# [WORK TO BE COMPLETED]
The data below is to be retyped exactly, line by line.

# [DATA EXCERPT]
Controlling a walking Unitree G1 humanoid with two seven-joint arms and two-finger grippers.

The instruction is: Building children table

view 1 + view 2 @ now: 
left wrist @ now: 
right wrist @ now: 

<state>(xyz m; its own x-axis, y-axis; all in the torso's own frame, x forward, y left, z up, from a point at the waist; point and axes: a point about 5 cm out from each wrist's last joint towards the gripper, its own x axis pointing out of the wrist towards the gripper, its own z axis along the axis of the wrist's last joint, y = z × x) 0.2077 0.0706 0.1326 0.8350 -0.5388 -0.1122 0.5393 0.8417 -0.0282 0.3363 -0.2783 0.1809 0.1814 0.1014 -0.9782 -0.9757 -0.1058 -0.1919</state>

# [SOLUTION TO THIS PROBLEM]
Controlling a walking Unitree G1 humanoid with two seven-joint arms and two-finger grippers.

The instruction is: Building children table

view 1 + view 2 @ now: 
left wrist @ now: 
right wrist @ now: 

<state>(xyz m; its own x-axis, y-axis; all in the torso's own frame, x forward, y left, z up, from a point at the waist; point and axes: a point about 5 cm out from each wrist's last joint towards the gripper, its own x axis pointing out of the wrist towards the gripper, its own z axis along the axis of the wrist's last joint, y = z × x) 0.2077 0.0706 0.1326 0.8350 -0.5388 -0.1122 0.5393 0.8417 -0.0282 0.3363 -0.2783 0.1809 0.1814 0.1014 -0.9782 -0.9757 -0.1058 -0.1919</state>

This exercise has been fully answered.